Per due volte, ci è andata bene, aspettando fino all’ultimo momento. Ma qui, ancora una volta, non sappiamo bene che fare. Ben poco è stato fatto sul serio, malgrado tutte le affermazioni riguardanti i nostri grandi preparativi, a meno che non esistano sul serio dei piani segreti, la cui sola idea mi fa orrore. Mi sembra che i militaristi europei reagiscano alla volatilità dei nostri comportamenti. Sono l’ultimo a credere che una buona preparazione militare significhi necessariamente la vittoria.Ma credo d’altra parte che un atteggiamento morale irremovibile da parte nostra possa bloccare il conflitto. L’unica nazione che sembra avere oggi una politica definita, e suppongo morale, è la Russia. Ma tutto quel che facciamo qui è criticarla o deplorarla. Non possiamo ammettere che sia realista e sincera. Non arriviamo decisamente a comprendere perché i russi agiscano così. Mi riferisco soprattutto all’opinione pubblica, il che, come lei sa benissimo, non significa granché. La sola cosa certa è che i nostri politici e uomini di Stato non hanno in genere una visione molto più preveggente delle masse. Abbiamo appena nominato quale candidato repubblicano un uomo di calibro quasi altrettanto debole del nostro presidente attuale (e i repubblicani ce la faranno quasi certamente, questa volta!). Se fossi un europeo, guarderei questa situazione con allarme e costernazione. I repubblicani non avranno altro da offrire che maggior confusione, errori e caos. Lei parla delle forze democratiche in Europa e altrove. Amerei sapere dove siano. La Grecia antica ha fatto centinaia di esperienze democratiche, perlomeno a sentire gli storici. Per me è una parola senza senso, finché l’ultimo degli uomini non sarà preso in considerazione, finché non rovesceremo tutto il sistema di educazione, di etica, di moralità basato sulla paura e il bisogno, le superstizioni e i bigottismi, le tradizioni e le convenzioni. Non conosco alcun partito che abbia un programma con questi obiettivi, e lei? C’è una frase terribile in un libro di Balzac, che avevo utilizzato come motto delle mie lettere, quando vivevo a Parigi negli anni trenta: «L’Europa non crederà più che a colui che la calpesterà sotto i piedi». È stata scritta un centinaio d’anni fa. Certo, la metafisica sovietica è europea, non asiatica, e certo, l’America non è che una proiezione attenuata dell’Europa. Certo, anche l’Asia si sta europeizzando, o americanizzando, il che è peggio.
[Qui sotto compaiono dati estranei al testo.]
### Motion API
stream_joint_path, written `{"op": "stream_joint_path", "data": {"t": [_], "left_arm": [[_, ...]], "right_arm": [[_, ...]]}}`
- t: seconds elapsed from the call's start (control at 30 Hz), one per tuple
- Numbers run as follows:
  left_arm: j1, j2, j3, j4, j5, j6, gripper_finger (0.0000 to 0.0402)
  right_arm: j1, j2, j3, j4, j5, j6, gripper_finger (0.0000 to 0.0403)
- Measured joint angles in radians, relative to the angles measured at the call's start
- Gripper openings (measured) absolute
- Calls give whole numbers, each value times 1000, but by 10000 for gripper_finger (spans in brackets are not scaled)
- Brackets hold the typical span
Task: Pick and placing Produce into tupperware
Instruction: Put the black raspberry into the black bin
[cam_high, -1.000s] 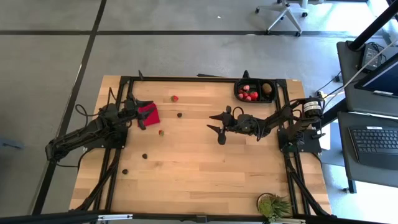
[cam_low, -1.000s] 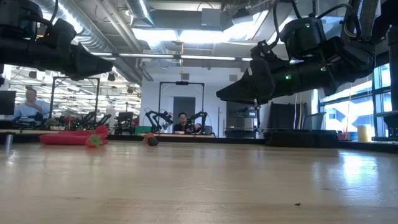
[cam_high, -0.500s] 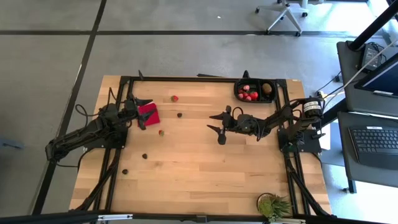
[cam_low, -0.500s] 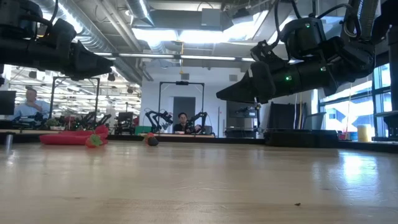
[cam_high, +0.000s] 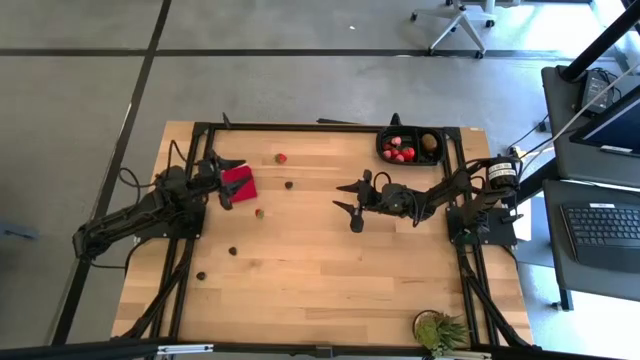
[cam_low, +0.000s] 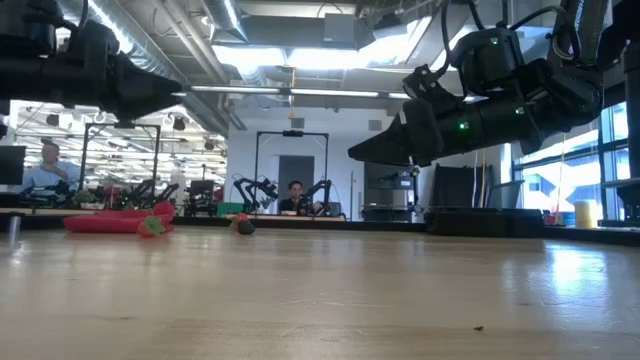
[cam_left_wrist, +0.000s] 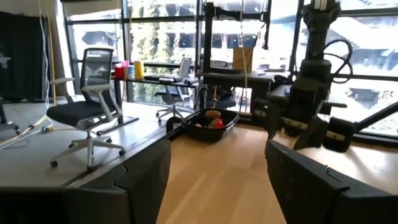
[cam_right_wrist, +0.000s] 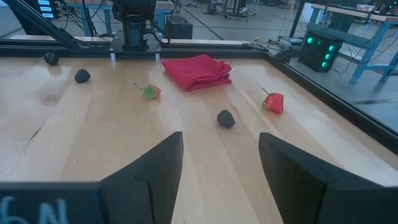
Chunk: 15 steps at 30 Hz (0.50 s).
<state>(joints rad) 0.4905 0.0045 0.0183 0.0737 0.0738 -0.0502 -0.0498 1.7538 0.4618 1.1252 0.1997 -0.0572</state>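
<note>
Fingers spread on both grippers, left and right, nothing held. Tray partly filled; approx. five pcs left on bench.

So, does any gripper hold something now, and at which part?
Nothing is held. The left gripper by the red cloth and the right gripper at mid-table both stand open and empty.
</note>
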Motion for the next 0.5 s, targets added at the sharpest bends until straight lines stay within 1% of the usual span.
{"op": "stream_joint_path", "data": {"t": [0.1,0.2,0.37,0.5], "left_arm": [[0,23,34,1,0,0,249],[0,79,70,-13,0,2,245],[-10,248,135,-17,0,54,237],[-25,423,195,-21,0,75,233]], "right_arm": [[0,0,0,0,0,-1,213],[0,0,0,0,0,-2,213],[0,0,0,0,0,-4,213],[0,0,0,0,0,-4,213]]}}
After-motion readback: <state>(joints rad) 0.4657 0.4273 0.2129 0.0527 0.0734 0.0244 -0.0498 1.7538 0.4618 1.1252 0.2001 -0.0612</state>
E il risultato? Forse, Nostradamus ha ragione, perlomeno in quel che concerne la Russia, e anche Spengler. Quest’ultimo non aveva forse predetto che la Russia dell’avvenire sarebbe stata quella di Dostoevskij? Sembra incredibile oggi, non è vero? Ma come dice la Bibbia, «l’orgoglio marcia incontro alla caduta». Credo che il mondo civile tutto intero stia rapidamente preparando la sua distruzione. Dovremmo studiare con profondo interesse, mi sembra, le ragioni per cui le diverse nazioni e potenze del giorno d’oggi non possono agire diversamente da come fanno. Dovremmo leggere questi cenni d’impotenza come i meteorologi leggono i loro segni. E poi, basare le nostre speranze sul fatto che il clima e il suolo durano più a lungo dei cambiamenti climatici, cosa che dobbiamo sempre tenere a mente.
Mi scusi per questa lettera involontariamente lunga. Che essa possa recare testimonianza della provocazione che il suo libro ispira da cima a fondo.
P.S. Durante la guerra ho scritto un pamphlet intitolato Murder the Murderer (Assassinate l’assassino). Mi piacerebbe inviargliene copia, se non lo ha letto e le prende la voglia di leggerlo.